Sheikh Zayed Bin Sultan al Nahyan Trust Bangladesh (শেখ জায়েদ বিন সুলতান আল নাহিয়ান ট্রাস্ট বাংলাদেশ) is a Bangladesh government managed trust that is responsible for managing a number of orphanages in Bangladesh. It is under the Ministry of Social Welfare. The chairperson of the trust is Nuruzzaman Ahmed, Minister of Social Welfare.

==History==
In May 1984, Zayed bin Sultan Al Nahyan, President of the United Arab Emirates and Emir of Abu Dhabi, visited Bangladesh. During his visited, he expressed a desire to establish orphanages. He founded the Sheikh Zayed Bin Sultan al Nahyan Trust Bangladesh in 1987 to run orphanages in Bangladesh. The trust manages two orphanages, one in Lalmonirhat District, built in 1993, and another in Mirpur, Dhaka, built in 1987. The trust is funded by income generated from Bangladesh UAE Moitry Complex.

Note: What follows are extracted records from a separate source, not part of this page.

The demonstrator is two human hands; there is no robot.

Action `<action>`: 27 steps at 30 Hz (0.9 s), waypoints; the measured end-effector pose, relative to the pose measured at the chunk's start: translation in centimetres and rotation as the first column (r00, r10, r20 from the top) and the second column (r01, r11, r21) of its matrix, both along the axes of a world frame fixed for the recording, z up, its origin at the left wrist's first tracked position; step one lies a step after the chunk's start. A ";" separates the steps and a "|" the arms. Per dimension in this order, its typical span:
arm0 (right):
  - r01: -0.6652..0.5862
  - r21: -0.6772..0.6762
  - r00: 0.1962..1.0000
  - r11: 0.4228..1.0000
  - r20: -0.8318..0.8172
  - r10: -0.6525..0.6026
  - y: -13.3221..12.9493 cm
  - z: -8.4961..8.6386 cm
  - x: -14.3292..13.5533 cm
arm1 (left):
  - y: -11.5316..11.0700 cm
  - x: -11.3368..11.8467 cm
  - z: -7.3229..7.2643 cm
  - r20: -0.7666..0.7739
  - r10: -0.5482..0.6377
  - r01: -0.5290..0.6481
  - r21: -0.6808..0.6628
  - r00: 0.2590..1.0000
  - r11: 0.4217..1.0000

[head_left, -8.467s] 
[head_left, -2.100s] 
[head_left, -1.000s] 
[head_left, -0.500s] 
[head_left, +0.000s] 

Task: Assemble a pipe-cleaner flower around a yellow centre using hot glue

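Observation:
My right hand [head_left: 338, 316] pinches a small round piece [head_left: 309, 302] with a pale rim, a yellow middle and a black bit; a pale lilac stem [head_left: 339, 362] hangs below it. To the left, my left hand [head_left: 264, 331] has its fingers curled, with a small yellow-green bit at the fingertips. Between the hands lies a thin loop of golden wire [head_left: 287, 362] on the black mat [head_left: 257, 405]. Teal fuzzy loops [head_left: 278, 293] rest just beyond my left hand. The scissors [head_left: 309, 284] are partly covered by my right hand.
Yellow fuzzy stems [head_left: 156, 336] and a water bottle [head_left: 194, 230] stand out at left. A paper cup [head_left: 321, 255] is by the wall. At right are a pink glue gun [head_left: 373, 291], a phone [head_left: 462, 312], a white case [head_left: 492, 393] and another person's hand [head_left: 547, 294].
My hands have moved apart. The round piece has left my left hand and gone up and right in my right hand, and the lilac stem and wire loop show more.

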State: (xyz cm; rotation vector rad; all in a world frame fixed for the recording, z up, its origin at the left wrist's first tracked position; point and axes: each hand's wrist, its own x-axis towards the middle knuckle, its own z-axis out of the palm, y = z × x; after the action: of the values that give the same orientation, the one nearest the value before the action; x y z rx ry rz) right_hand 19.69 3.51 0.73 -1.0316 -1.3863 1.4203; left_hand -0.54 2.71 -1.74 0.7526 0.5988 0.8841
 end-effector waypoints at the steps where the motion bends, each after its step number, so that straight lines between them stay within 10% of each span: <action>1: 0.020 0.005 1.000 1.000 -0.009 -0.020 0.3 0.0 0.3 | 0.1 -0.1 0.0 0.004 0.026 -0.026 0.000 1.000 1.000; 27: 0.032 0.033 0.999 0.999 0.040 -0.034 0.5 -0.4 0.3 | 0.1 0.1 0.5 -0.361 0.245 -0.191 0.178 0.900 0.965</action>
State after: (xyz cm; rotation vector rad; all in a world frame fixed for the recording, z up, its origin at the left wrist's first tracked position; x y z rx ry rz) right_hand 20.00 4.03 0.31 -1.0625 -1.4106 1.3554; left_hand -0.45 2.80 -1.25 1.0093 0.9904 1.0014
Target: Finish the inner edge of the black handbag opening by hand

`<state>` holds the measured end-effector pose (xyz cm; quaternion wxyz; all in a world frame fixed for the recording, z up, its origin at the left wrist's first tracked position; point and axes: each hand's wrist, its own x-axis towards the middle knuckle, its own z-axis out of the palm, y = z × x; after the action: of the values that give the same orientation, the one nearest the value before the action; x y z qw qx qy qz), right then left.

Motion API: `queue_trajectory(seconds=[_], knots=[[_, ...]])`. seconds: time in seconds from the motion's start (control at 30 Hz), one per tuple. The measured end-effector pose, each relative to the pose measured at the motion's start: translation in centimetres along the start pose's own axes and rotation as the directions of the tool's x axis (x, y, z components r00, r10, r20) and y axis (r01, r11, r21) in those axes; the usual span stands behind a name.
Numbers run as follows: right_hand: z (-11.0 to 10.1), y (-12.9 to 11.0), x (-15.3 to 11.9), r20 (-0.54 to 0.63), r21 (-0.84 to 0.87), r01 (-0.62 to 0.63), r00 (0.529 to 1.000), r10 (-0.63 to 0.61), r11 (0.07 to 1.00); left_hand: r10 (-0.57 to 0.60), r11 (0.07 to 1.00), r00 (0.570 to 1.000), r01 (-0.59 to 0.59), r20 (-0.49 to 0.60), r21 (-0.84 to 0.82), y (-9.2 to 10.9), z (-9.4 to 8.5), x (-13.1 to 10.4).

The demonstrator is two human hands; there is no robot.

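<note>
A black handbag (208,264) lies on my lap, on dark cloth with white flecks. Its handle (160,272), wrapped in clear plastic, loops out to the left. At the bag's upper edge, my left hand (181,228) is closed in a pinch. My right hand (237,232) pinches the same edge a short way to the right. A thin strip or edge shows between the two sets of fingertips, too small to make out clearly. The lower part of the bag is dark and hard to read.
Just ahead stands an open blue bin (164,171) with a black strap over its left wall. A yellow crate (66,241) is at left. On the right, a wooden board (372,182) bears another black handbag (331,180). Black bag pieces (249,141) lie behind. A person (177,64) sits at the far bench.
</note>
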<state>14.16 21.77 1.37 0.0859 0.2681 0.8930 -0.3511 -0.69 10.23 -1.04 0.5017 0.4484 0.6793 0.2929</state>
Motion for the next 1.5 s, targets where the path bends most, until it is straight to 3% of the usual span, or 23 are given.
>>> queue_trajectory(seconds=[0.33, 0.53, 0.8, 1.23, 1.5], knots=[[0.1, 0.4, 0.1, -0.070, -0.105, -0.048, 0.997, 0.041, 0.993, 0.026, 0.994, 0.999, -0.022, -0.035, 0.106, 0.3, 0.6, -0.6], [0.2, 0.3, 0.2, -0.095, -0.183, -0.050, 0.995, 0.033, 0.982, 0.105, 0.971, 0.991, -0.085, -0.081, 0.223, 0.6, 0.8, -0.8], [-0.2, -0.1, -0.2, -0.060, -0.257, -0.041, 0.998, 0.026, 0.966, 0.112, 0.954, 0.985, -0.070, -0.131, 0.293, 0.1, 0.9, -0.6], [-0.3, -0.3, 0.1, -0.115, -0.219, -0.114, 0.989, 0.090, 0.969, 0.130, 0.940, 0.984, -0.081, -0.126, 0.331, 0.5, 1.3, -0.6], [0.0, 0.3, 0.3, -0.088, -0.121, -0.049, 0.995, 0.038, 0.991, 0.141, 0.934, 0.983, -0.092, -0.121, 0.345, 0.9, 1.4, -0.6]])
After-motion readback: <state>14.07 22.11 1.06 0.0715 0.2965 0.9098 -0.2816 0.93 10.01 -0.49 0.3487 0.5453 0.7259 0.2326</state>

The Trust started with an initial funding of US$50 thousand from the United Arab Emirates. The Trust, beside the moitry shopping complex in Banani, built a number of residential buildings with the aim to use rent from those buildings to fund the orphanages. In 2006, the trust established Mirpur High School. The trust has subsidized the High School with 20 million taka by 2018. In 2020, an investigation by the Parliamentary Standing Committee on Social Welfare discovered graft and mismanagement in the running of the trust. The committee recommended the appointed of an external auditor.

On 6 March 2019, three girls at the orphanage in Lalmonirhat District, managed by Sheikh Zayed Bin Sultan al Nahyan Trust Bangladesh, attempted to commit suicide by consuming a toilet cleaning product.